I always have a hard time posting pictures on here. 
When I click on the "image" button here and after inserting the URL between brackets, the post becomes blank. No image.

If I upload an image, there's a limited memory and I have to delete previously posted images.

If I go to an image-host site, I still have problems as the picture won't be posted as a thumbnail, but as a link.
:|

How do I solve this?


----------



## MattMatt (May 19, 2012)

Try using an image processing site or software to reduce the size of the image?


----------



## Andy1001 (Jun 29, 2016)

lovelygirl said:


> I always have a hard time posting pictures on here.
> When I click on the "image" button here and after inserting the URL between brackets, the post becomes blank.
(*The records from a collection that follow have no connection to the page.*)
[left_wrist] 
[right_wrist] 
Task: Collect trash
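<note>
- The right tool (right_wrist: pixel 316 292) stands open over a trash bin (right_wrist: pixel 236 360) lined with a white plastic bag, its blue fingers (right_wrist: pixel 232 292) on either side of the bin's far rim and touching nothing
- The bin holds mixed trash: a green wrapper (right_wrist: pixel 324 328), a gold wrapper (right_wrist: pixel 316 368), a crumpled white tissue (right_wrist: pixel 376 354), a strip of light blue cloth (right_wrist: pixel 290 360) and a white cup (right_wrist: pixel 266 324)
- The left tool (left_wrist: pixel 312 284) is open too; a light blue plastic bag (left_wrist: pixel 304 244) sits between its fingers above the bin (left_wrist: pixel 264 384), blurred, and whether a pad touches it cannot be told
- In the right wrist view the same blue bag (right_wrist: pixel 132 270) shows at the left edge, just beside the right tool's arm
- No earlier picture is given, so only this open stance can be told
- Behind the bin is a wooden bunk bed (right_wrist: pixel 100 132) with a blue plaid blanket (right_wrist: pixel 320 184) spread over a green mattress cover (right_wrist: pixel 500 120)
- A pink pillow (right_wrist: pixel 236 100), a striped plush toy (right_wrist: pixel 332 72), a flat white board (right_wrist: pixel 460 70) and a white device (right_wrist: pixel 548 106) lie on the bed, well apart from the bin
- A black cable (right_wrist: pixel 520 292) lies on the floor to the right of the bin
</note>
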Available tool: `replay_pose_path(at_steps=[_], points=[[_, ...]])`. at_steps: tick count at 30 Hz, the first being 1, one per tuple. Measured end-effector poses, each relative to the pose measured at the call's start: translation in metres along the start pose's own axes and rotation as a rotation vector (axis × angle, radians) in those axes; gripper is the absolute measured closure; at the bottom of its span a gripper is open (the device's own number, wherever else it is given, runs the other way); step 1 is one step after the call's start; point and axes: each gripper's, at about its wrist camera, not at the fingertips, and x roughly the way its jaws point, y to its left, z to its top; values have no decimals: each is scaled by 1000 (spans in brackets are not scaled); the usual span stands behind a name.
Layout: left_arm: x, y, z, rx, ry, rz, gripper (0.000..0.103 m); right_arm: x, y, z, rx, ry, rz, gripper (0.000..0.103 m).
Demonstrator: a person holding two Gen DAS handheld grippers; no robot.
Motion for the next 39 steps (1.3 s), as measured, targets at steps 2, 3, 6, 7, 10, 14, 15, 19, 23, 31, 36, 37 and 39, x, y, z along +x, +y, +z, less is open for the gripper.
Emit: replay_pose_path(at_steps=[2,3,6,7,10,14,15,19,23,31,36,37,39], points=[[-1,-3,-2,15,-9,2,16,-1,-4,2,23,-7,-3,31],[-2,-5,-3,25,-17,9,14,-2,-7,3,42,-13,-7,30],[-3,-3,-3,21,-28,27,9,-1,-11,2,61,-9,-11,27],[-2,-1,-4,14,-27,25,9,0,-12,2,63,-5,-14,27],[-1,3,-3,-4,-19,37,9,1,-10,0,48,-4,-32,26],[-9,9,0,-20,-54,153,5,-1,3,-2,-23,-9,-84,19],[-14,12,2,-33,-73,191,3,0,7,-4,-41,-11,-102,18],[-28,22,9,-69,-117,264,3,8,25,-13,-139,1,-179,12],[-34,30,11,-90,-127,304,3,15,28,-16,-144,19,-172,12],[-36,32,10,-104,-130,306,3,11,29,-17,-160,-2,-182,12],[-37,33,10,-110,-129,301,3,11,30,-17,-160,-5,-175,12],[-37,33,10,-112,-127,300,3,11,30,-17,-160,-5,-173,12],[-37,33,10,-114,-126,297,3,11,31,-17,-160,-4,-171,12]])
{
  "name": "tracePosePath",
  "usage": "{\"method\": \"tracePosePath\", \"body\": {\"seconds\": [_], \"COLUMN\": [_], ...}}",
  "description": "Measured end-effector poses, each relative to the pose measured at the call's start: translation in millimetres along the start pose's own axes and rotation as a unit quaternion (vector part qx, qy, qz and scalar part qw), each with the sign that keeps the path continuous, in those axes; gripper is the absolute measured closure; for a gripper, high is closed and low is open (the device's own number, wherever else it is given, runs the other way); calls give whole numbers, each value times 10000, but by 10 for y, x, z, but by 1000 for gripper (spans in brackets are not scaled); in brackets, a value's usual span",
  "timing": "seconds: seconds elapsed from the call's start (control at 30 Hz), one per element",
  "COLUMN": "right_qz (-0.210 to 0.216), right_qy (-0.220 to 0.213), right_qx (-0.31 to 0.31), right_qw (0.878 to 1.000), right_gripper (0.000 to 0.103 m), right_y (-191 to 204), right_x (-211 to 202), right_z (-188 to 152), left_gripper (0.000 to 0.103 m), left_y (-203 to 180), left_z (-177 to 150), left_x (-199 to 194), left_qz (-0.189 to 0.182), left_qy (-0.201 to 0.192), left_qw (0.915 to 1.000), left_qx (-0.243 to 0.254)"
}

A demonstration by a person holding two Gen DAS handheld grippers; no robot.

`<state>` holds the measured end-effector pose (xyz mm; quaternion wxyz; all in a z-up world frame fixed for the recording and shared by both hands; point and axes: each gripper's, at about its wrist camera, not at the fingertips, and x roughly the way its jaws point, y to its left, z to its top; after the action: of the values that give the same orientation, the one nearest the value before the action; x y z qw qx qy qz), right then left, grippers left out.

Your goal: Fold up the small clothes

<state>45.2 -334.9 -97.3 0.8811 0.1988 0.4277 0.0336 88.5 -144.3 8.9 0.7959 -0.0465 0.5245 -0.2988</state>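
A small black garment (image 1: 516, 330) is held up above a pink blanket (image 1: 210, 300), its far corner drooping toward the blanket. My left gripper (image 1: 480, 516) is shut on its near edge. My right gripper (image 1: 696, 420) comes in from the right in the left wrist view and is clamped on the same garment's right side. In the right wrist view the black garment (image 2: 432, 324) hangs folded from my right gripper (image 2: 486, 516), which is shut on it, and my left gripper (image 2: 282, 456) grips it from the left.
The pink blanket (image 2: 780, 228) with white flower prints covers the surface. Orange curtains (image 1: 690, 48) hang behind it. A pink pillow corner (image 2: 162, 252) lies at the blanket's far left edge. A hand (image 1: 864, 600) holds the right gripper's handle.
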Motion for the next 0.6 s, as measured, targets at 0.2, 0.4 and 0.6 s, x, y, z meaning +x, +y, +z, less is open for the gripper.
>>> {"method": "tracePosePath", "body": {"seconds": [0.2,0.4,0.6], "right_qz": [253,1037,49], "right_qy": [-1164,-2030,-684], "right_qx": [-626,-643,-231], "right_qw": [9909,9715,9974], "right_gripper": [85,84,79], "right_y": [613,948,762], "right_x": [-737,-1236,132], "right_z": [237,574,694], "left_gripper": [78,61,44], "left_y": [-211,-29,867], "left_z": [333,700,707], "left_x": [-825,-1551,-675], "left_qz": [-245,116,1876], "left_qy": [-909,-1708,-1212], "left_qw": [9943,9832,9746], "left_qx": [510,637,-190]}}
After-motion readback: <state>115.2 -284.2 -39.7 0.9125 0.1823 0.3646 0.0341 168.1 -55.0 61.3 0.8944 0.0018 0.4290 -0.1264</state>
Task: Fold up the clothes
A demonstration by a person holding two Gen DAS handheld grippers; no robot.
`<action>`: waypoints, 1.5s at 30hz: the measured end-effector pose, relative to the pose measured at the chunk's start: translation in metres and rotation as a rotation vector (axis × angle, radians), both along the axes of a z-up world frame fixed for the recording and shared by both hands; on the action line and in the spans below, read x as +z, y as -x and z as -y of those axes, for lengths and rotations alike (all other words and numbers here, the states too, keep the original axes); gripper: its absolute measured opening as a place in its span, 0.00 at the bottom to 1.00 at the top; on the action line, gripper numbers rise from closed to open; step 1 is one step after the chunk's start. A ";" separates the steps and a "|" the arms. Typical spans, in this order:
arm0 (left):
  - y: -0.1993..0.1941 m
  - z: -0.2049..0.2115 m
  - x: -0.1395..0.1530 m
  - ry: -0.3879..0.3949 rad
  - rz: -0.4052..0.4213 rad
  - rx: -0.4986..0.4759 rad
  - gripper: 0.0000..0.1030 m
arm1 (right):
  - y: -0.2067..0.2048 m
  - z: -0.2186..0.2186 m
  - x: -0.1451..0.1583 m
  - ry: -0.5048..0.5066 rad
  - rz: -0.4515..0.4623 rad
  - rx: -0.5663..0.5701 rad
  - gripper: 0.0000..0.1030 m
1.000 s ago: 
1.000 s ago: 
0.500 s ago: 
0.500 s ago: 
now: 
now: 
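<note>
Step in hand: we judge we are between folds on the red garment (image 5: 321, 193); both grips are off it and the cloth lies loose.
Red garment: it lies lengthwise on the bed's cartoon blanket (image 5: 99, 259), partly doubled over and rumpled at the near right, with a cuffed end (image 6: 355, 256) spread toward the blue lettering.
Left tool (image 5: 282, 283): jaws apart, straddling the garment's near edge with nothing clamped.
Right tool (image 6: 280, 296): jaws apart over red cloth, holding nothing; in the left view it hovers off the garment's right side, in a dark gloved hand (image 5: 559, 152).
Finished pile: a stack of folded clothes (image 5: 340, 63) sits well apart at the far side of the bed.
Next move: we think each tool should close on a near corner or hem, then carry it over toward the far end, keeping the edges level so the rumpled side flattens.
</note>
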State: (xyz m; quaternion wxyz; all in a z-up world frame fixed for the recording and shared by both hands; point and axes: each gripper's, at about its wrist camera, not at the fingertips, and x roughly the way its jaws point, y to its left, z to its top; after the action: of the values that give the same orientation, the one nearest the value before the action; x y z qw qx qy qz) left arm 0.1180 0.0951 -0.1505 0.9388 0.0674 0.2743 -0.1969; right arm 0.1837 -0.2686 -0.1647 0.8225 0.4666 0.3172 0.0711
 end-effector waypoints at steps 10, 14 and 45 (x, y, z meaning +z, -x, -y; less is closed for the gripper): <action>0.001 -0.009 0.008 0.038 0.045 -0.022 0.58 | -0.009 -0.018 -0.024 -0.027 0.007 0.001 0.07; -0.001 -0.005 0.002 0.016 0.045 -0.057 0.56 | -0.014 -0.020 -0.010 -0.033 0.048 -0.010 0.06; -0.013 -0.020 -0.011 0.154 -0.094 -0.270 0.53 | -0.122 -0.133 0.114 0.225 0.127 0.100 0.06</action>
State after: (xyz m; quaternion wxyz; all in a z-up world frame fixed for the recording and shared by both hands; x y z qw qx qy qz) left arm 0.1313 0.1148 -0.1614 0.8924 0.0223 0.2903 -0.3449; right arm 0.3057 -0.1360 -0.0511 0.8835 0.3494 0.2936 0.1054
No image.
> 
> If I upload an image, there's a limited memory and I have to delete previously posted images.
> ...


I find it’s easier to attach a photo from my phone than with a laptop or iPad.


----------



## lovelygirl (Apr 15, 2012)

MattMatt said:


> Try using an image processing site or software to reduce the size of the image?


it's too much work to upload the picture, then resize it, then upload it from the upload button on the forum. :frown2:


----------



## lovelygirl (Apr 15, 2012)

Andy1001 said:


> I find it’s easier to attach a photo from my phone than with a laptop or iPad.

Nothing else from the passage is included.